A line containing "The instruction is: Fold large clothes" appears in the material below. Return exactly every line from the first through that one, and only those.

- _MATERIAL SUPPLIED_
****************************************

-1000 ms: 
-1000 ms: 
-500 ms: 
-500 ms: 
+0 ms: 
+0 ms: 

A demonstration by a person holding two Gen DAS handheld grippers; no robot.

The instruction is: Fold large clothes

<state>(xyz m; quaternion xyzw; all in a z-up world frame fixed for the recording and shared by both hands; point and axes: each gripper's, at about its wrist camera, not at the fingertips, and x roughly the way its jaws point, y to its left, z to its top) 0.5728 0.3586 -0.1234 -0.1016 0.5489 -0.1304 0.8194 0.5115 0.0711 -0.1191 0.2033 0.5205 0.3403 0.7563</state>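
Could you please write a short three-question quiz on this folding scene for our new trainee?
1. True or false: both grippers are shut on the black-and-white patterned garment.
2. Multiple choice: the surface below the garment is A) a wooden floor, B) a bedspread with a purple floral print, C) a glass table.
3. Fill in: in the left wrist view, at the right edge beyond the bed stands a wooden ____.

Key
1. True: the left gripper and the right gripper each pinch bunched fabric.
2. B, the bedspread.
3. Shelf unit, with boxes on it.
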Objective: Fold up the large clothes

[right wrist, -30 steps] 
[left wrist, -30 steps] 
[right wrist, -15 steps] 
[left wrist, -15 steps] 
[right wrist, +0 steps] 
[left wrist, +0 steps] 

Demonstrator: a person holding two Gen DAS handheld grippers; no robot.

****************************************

- _ANSWER AREA_
-1000 ms: 
-1000 ms: 
-500 ms: 
-500 ms: 
+0 ms: 
+0 ms: 

A demonstration by a person holding two Gen DAS handheld grippers; no robot.

The instruction is: Fold large clothes

That completes the answer, and no more is expected.